------ DATA BELOW
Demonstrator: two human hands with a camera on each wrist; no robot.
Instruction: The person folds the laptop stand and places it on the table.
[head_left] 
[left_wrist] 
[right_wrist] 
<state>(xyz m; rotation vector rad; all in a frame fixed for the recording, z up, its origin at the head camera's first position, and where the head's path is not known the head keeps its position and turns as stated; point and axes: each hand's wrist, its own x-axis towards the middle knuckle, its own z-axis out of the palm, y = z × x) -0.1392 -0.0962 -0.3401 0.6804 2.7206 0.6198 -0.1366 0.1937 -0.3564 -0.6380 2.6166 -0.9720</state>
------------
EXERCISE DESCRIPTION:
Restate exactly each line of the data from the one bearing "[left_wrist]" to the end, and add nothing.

ANSWER BELOW:
[left_wrist] 
[right_wrist] 
<state>(xyz m; rotation vector rad; all in a frame fixed for the recording, z up, its origin at the head camera's first position, and where the head's path is not known the head keeps its position and turns as stated; point and axes: each hand's wrist, its own x-axis towards the middle knuckle, its own z-axis out of the palm, y = z × x) -0.1392 -0.0962 -0.3401 0.6804 2.7206 0.6198 -0.1366 0.1937 -0.3564 -0.6380 2.6166 -0.9720</state>

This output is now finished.